*EXERCISE GOAL*
Word for word, transcribe the data below from the line with "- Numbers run" to the line with "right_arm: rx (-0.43", keeping both of those lines.

*DATASET CONTENT*

+++

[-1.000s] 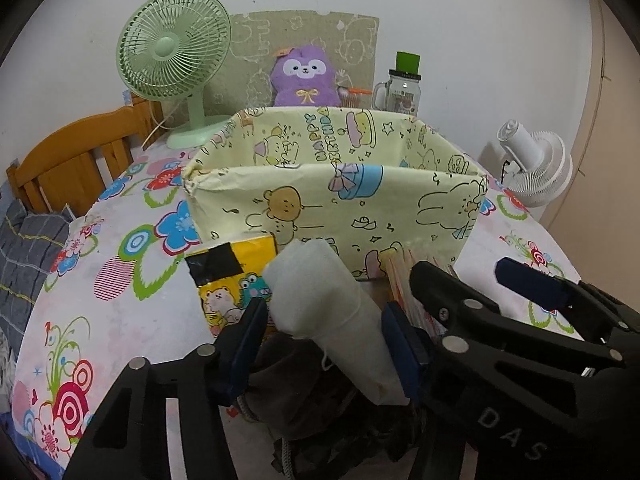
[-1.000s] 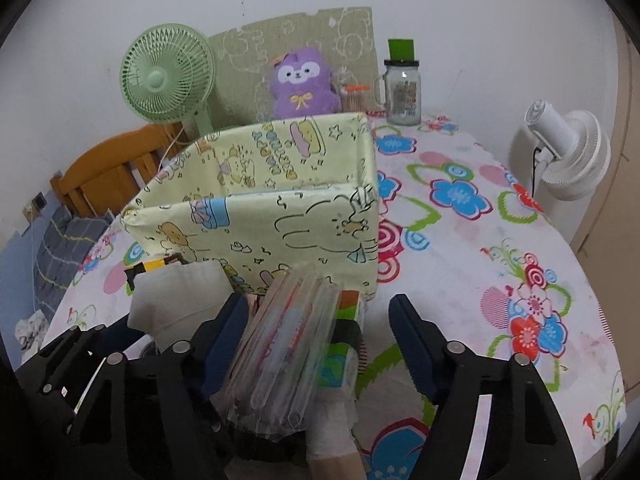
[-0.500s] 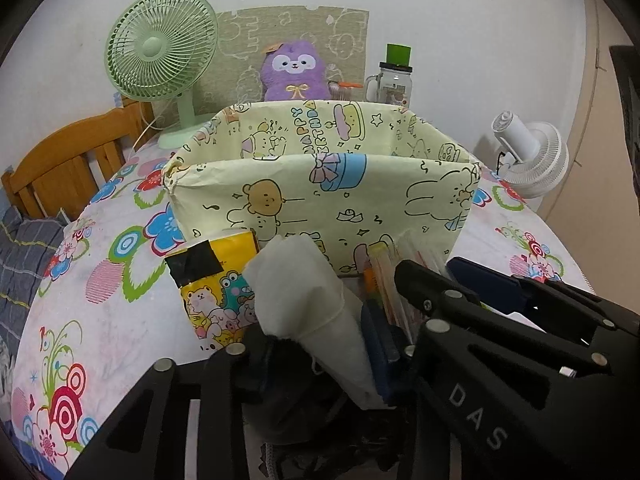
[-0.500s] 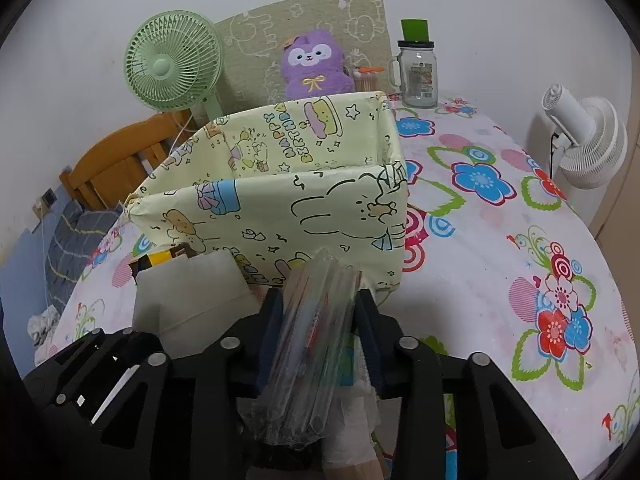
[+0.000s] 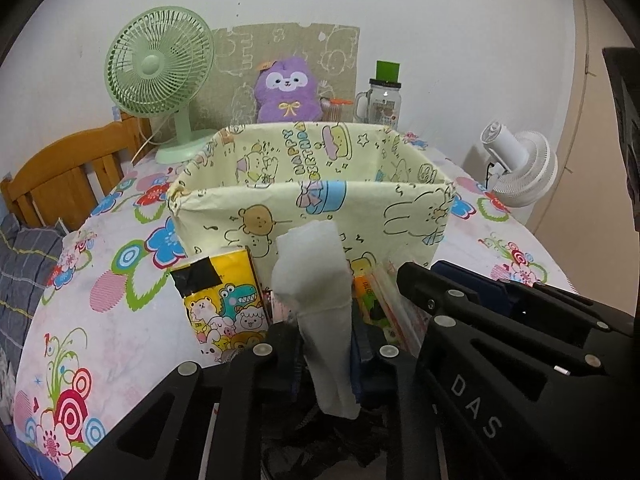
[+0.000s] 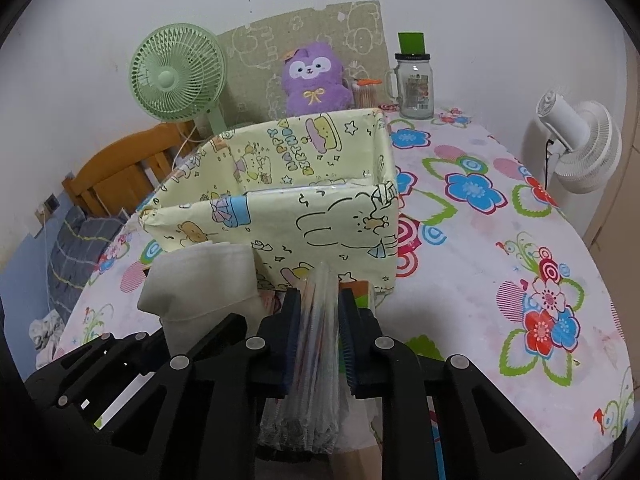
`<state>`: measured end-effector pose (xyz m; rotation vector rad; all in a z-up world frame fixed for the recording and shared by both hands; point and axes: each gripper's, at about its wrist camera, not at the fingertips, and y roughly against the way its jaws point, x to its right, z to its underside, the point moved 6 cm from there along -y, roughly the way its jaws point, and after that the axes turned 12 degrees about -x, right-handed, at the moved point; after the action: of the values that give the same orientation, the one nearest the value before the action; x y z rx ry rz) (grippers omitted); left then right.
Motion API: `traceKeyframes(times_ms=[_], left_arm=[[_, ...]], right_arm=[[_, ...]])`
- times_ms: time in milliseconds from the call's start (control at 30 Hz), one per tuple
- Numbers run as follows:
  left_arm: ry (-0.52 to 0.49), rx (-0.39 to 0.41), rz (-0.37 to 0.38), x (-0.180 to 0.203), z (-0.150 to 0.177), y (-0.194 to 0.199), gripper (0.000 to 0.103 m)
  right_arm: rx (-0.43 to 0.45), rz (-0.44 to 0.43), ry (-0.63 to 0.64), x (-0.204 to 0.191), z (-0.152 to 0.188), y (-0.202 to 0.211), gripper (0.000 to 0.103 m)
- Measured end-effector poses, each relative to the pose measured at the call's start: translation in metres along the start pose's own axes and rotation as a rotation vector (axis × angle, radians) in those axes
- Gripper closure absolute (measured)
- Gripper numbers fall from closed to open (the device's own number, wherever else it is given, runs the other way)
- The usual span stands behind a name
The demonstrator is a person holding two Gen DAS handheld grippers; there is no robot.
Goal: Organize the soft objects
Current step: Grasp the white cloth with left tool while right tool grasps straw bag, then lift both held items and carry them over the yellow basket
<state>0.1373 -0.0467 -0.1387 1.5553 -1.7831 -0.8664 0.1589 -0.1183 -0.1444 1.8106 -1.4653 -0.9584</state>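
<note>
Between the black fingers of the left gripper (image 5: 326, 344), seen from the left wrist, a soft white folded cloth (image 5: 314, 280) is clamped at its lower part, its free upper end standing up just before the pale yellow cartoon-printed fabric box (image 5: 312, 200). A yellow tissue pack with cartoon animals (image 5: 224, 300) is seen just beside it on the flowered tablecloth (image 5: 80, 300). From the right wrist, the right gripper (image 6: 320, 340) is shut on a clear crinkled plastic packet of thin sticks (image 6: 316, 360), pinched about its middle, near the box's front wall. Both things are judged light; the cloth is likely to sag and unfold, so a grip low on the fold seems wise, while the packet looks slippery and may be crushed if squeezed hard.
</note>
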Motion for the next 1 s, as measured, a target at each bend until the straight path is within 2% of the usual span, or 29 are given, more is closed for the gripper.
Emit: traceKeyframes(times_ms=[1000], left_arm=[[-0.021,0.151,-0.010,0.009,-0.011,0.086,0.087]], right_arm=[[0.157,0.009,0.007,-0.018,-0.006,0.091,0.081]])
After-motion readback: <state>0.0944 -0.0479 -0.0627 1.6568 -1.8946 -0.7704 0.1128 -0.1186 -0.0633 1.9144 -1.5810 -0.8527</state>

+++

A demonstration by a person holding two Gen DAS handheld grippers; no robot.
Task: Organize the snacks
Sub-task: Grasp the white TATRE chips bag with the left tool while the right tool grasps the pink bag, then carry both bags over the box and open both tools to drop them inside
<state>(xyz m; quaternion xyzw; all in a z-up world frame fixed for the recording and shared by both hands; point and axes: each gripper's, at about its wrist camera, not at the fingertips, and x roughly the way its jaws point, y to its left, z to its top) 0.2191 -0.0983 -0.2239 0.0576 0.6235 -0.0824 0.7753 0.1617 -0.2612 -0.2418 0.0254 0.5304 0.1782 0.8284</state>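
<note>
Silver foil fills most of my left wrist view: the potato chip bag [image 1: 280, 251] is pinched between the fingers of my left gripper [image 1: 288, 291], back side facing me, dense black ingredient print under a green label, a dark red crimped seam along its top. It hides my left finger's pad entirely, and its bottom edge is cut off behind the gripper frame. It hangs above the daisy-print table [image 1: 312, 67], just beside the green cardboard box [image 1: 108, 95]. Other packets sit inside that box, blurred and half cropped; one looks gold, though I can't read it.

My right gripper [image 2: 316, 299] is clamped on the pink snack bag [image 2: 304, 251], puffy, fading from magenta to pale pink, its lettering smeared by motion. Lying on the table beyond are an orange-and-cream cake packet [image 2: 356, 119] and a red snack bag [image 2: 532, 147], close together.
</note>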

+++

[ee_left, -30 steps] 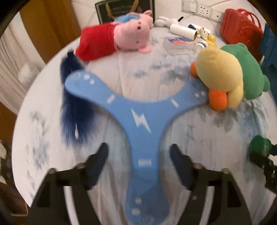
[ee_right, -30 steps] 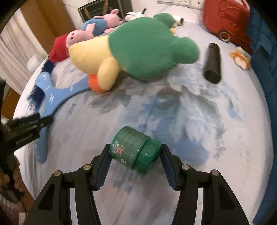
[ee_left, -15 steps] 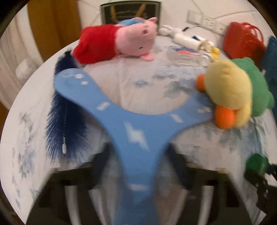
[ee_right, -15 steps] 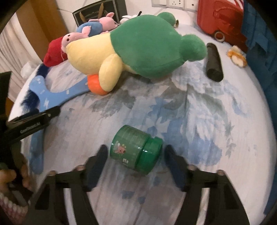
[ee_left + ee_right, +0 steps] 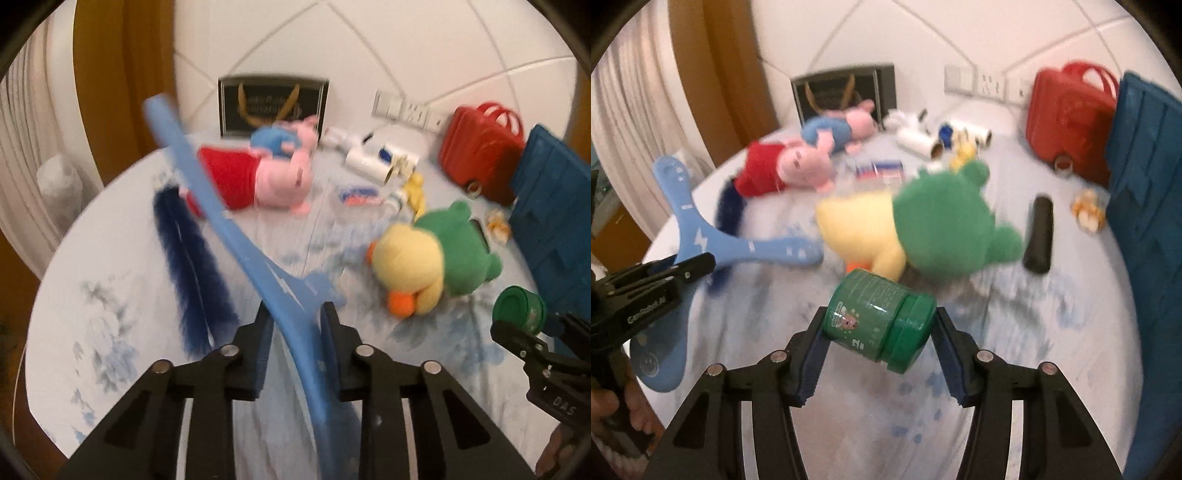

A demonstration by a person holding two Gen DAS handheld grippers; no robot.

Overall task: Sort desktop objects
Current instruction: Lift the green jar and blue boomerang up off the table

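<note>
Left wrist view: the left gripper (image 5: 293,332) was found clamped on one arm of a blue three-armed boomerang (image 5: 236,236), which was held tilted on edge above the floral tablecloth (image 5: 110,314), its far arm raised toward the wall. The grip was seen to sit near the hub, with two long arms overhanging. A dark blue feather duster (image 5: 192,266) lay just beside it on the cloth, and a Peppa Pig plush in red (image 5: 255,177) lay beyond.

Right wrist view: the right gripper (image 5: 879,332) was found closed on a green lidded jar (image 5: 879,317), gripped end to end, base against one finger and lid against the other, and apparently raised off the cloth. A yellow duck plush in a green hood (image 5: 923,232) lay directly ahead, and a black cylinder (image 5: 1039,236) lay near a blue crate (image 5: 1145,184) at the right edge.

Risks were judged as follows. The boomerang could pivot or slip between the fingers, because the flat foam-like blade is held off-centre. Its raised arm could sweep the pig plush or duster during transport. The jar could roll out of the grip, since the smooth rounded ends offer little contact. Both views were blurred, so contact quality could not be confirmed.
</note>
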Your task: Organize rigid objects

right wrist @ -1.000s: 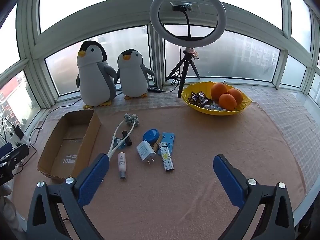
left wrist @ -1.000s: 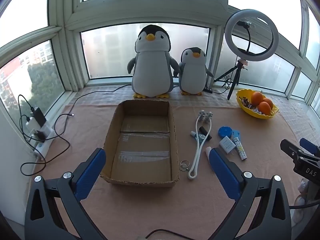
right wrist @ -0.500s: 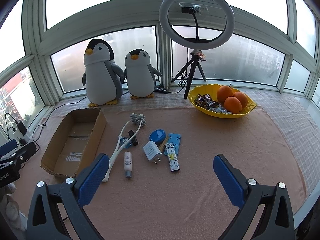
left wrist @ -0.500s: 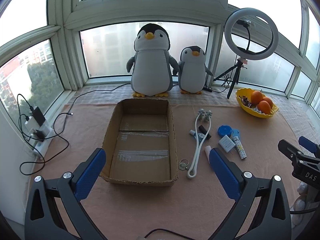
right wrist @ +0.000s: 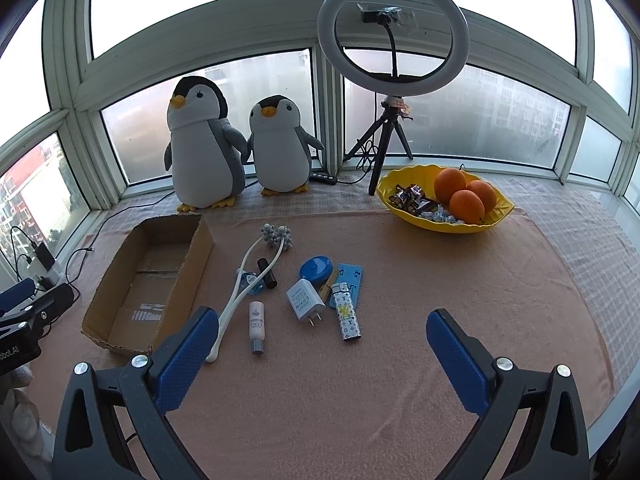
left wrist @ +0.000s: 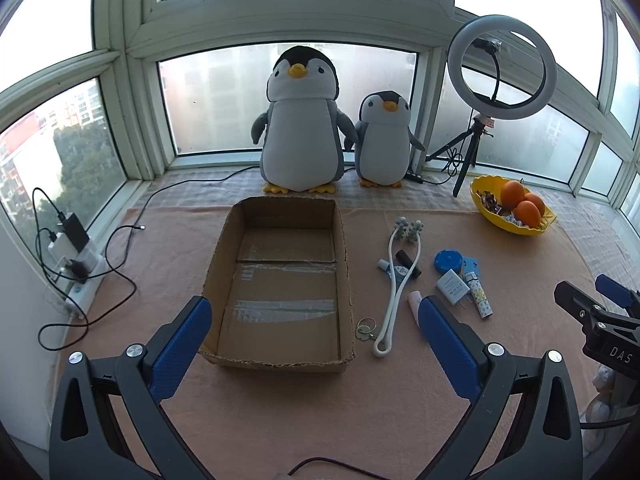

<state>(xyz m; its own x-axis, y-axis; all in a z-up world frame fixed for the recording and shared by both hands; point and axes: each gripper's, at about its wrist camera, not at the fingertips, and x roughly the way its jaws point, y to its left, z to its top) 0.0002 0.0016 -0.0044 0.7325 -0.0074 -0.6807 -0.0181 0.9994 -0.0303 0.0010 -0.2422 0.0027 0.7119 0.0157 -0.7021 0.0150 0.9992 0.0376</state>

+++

*ANSWER FOR THIS EXERCISE*
- Numbers run as follows:
  left_arm: ry (-0.52 to 0.49), rx (-0.39 to 0.41), rz (-0.37 to 0.38), x (-0.180 to 0.203), z (-0.150 to 0.177), y (-0.194 to 0.199), gripper (0.000 to 0.103 m)
  right_arm: rx (-0.43 to 0.45), rz (-0.44 to 0.43), ry (-0.63 to 0.64), x (-0.204 to 0.191), z (-0.152 to 0.188), y (-0.202 to 0.211), gripper (0.000 to 0.103 m)

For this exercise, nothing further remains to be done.